Welty's skill with short stories is amazing, for she possessed a talent that combined a remarkable ear for the spoken word, meticulous observation of physical world, and the truly mysterious ability to slip almost effortlessly into the very marrow of the characters she depicts. Her comic stories are perhaps best known to the public in general, but she is equally at home with provocative and unsettling material, and although her tales are most often firmly rooted in America's deep south they have a sense of humanity that transcends the limitations of purely regional literature.

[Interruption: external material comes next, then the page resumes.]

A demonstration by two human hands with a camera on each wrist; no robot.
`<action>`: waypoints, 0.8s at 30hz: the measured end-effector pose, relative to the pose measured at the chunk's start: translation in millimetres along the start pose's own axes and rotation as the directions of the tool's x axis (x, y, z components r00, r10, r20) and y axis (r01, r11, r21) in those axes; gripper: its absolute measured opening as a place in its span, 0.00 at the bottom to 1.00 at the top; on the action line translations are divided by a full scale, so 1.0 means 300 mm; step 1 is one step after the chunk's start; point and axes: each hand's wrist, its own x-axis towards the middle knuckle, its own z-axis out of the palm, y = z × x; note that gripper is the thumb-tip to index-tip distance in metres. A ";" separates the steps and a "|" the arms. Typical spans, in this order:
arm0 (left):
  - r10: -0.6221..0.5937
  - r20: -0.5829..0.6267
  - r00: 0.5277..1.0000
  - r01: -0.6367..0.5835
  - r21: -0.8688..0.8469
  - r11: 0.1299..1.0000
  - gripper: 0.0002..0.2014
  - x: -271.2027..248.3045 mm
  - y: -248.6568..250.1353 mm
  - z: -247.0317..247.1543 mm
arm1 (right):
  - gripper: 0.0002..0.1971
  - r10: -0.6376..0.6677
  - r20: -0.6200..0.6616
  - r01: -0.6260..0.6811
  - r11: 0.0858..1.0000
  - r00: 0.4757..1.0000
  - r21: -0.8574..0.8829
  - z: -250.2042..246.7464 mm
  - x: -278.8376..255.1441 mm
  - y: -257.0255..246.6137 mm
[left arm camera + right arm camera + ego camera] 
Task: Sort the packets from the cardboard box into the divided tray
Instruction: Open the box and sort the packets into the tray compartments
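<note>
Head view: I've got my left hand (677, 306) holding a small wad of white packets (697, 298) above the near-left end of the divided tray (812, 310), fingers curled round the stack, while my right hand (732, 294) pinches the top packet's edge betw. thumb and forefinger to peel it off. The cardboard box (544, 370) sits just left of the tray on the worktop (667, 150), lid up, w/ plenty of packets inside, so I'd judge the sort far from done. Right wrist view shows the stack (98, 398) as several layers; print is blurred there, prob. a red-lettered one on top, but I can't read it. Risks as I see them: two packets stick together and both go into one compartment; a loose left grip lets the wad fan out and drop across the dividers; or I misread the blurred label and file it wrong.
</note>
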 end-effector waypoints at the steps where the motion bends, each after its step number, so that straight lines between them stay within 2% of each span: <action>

In addition to stories previously collected under the titles A CURTAIN OF GREEN, THE WIDE NET, THE GOLDEN APPLES, and THE BRIDE OF THE INNISFALLEN, this Library of America publication also includes the independently published stories "Where Is the Voice Coming From?" and "The Demonstrators," nine selected essays, and Welty's memoir ONE WRITER'S BEGINNINGS. A chronology of Welty's life up to 1996, textual notes, and general notes (including Katherine Anne Porter's introduction for A CURTAIN OF GREEN) are also included. This book (and its Library of America) companion, EUDORA WELTY: COMPLETE NOVELS) are essentials for any one who admires Welty's work and wishes to possess it in handy, collected form; those who have had limited exposure to Welty's work, however, might be better served by smaller collections.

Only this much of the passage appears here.